2.1.2. Overall Framework of Trading Mechanism

Smart contract is mostly embedded in transaction logic with automated scripting language, which is insufficient for dealing with large–scale complex optimization problems in the power system [19]. Therefore, in order to give full play to the advantages of smart contract, this paper combines distributed transactions on the chain with centralized scheduling off the chain. Its overall framework is shown in Figure 1.
Market subjects participate in the transaction mechanism on the chain including EV users, agent, and power dispatching center. They form independent node layers in the blockchain, and then form a point–to–point distributed transaction network as each node layer. Each market subject, according to their own interest, requests to the blockchain network trading pool based on the node that contains encrypted information such as IP address, public key, and private key [20]. Considering driving demand, discharging compensation, and other requests, the users’ layer and the agent layer reach a smart contract with the goal of minimizing the electricity purchase cost of the users and maximizing the charging–discharging profit of the agent. Considering the power grid of the company’s interests in purchase–sale, unit state, and other requested information, the agent layer and the power dispatching center layer reach a smart contract with the goal of the minimum variance of power grid load and cost of power economic dispatching. Through the process of the two smart contracts reached, DRM is realized in both.
EVs are connected to the network through smart charging piles to participate in DRM, forming a data collection and classification layer off the chain. A variety of user subgroups are formed based on the remaining power of EVs and the driving time of users. Then, corresponding smart contracts are reached with the agent in turn. According to the power generation plan issued by the power dispatching center on the chain, the operation state of units is dispatched centrally to participate in DRM, forming the unit commitment layer off the chain.
On the whole, the optimal scheduling load containing EV charging–discharging resources is embedded between each market subject and on–off the hierarchy of blockchain. With EV charging–discharging electricity price as the economic dispatching lever, smart contracts containing charging–discharging contract volume and price information are mutually achieved as the result of DRM. The corresponding transactions of charging–discharging resource are automatically executed and recorded in the underlying blockchain distributed ledger to form a mutually agreed, tamper–proof, secure, and transparent block data structure. From on to off, this framework realizes the dynamic balance of supply–demand DRM and guarantees the security, trust, and transparency of the whole bidding process.

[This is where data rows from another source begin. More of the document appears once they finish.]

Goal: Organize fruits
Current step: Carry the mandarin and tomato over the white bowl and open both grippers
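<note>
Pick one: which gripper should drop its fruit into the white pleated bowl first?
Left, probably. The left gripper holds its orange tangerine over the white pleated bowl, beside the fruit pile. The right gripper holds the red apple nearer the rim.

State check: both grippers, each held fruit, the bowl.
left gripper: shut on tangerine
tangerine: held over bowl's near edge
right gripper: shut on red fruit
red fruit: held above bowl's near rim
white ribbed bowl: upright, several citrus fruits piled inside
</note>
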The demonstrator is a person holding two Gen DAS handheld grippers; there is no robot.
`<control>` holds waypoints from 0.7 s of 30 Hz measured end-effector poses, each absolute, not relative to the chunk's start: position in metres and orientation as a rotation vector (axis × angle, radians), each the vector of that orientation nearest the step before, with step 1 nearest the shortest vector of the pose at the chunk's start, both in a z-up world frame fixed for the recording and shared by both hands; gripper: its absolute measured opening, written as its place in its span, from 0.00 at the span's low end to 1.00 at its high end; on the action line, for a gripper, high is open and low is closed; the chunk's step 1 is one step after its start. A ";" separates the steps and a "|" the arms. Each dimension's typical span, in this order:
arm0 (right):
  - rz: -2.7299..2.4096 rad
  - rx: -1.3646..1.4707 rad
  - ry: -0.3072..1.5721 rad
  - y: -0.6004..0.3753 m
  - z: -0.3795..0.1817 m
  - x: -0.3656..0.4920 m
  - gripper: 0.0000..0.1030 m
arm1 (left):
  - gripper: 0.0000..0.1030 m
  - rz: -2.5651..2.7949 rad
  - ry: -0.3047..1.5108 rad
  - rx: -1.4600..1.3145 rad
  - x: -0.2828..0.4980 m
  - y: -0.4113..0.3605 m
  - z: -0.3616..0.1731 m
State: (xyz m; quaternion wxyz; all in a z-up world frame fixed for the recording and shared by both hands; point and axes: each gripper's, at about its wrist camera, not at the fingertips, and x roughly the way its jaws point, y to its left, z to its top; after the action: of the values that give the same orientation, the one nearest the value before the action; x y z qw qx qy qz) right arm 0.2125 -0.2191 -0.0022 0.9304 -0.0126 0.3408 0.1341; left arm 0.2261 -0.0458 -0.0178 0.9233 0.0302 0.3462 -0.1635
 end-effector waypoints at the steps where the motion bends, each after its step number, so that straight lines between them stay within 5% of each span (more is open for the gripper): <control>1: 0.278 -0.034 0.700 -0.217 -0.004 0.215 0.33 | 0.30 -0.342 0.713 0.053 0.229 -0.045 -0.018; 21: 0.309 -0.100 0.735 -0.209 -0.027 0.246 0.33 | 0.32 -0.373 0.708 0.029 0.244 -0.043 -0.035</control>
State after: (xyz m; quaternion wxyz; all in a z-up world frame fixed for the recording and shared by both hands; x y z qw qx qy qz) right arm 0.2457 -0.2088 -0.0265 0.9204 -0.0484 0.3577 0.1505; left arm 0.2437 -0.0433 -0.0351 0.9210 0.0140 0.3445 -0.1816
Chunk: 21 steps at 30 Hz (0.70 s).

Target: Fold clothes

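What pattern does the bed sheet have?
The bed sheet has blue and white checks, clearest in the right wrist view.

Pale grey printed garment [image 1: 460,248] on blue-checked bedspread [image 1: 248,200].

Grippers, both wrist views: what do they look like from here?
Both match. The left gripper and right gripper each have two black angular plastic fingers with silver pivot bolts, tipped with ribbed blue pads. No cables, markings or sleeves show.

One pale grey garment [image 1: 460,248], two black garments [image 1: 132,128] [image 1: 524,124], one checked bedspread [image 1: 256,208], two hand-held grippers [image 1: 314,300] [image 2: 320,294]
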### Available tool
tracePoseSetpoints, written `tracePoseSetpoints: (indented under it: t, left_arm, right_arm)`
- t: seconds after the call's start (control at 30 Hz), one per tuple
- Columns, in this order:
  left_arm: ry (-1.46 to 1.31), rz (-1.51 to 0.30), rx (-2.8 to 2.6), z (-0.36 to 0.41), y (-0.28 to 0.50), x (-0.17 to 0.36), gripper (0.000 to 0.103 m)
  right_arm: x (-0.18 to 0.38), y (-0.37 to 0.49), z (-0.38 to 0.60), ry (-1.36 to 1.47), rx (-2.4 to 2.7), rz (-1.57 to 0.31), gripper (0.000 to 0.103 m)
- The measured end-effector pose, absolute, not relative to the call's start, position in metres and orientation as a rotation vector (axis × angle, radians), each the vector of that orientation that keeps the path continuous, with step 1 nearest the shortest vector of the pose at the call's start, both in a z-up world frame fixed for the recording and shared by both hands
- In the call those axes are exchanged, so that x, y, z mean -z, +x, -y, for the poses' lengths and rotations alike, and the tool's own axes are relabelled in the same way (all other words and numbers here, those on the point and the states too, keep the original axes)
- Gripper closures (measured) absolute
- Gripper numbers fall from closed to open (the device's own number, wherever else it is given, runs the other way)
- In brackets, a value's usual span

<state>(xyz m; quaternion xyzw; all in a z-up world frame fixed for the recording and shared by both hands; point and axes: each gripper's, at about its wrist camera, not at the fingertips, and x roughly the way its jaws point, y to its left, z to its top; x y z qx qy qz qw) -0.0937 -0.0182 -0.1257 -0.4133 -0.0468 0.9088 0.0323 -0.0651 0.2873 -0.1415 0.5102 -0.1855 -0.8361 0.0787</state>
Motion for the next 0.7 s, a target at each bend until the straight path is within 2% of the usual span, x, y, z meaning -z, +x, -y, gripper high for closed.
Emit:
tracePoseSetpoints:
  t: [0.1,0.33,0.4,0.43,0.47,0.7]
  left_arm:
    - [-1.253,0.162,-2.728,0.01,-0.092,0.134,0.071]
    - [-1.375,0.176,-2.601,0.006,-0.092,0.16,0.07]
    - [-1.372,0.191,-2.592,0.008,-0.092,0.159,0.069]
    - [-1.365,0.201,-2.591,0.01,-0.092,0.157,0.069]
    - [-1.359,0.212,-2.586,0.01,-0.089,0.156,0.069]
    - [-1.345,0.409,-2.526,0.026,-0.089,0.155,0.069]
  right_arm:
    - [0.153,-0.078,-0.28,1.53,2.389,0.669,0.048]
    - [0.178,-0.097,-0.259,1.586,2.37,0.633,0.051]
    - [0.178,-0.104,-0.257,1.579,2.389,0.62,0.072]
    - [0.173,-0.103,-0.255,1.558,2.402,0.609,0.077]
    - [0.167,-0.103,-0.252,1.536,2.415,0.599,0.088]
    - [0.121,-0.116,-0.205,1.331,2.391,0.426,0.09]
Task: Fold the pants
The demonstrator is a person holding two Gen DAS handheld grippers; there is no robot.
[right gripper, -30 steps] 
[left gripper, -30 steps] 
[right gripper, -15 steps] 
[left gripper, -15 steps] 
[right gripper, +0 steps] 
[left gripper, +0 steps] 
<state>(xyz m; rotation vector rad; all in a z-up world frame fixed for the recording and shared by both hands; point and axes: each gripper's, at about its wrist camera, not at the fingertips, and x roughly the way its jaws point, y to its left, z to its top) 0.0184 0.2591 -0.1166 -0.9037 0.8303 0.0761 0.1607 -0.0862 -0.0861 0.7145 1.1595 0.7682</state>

2.2. Smart Contract Model between EV Users and Agent

2.2.1. Classification Method of EVs

EVs with different driving characteristics have different charging–discharging demand. If similar charging–discharging control is carried out on large–scale EVs one by one, it will not only fail to provide personalized scheduling for users with different electricity demands, but also cause a computational dimension disaster [21]. Therefore, it is particularly important to make a reasonable classification and scheduling system.
The randomness of a single EV is strong, but the driving characteristics of a large number of EVs are regular. The travel rule of the users is the moment when the EVs are connected and detached from the charging piles, which determines the schedulable duration and the time when the EVs start dispatching. Meanwhile, the initial state of charge (SOC) also has a key impact on the charging–discharging. Therefore, this paper takes the time for EVs to access and leave the charging piles as a clustering feature, and takes EVs with similar SOC as another classification standard. Finally, charging piles connected to EVs with similar driving characteristics will be taken as the unified user node to integrate large–scale charging–discharging resources. Thus, users can participate in the realization of the agent’s smart contracts and optimal scheduling.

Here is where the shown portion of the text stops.